● **Instructions to follow**: The reply must consist of the complete listing, reproduced exactly, with no images included.
Information supplied: Begin
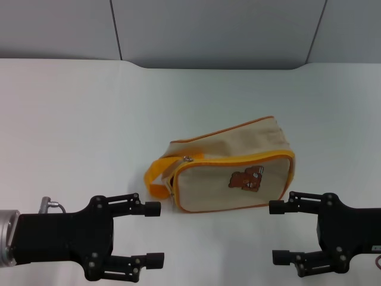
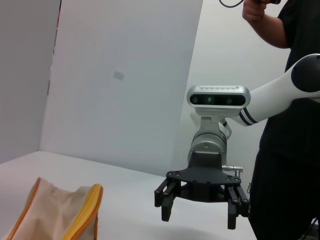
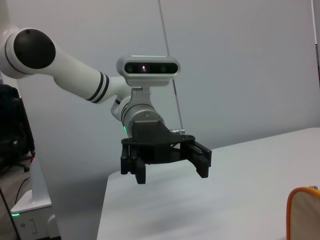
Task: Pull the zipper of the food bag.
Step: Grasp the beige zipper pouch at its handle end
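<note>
The food bag (image 1: pixel 232 173), beige canvas with orange-yellow piping and a brown bear patch (image 1: pixel 247 179), lies on the white table (image 1: pixel 77 119) in the head view. Its orange-yellow strap handle (image 1: pixel 158 177) hangs at its left end. The zipper pull (image 1: pixel 187 159), small and silver, sits at the top left corner of the bag, with the zipper line running right along the top. My left gripper (image 1: pixel 155 233) is open, in front of and left of the bag. My right gripper (image 1: pixel 277 232) is open, in front of the bag's right end. Neither touches the bag.
Grey wall panels (image 1: pixel 208 30) stand behind the table's far edge. The left wrist view shows a corner of the bag (image 2: pixel 55 210), my right gripper (image 2: pixel 197 215) and a person in black (image 2: pixel 285 125). The right wrist view shows my left gripper (image 3: pixel 167 172) and a bag corner (image 3: pixel 305 212).
</note>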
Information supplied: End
● **Solved problem**:
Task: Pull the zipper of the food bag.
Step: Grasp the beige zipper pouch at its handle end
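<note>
The food bag (image 1: pixel 232 173), beige canvas with orange-yellow piping and a brown bear patch (image 1: pixel 247 179), lies on the white table (image 1: pixel 77 119) in the head view. Its orange-yellow strap handle (image 1: pixel 158 177) hangs at its left end. The zipper pull (image 1: pixel 187 159), small and silver, sits at the top left corner of the bag, with the zipper line running right along the top. My left gripper (image 1: pixel 155 233) is open, in front of and left of the bag. My right gripper (image 1: pixel 277 232) is open, in front of the bag's right end. Neither touches the bag.
Grey wall panels (image 1: pixel 208 30) stand behind the table's far edge. The left wrist view shows a corner of the bag (image 2: pixel 55 210), my right gripper (image 2: pixel 197 215) and a person in black (image 2: pixel 285 125). The right wrist view shows my left gripper (image 3: pixel 167 172) and a bag corner (image 3: pixel 305 212).
</note>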

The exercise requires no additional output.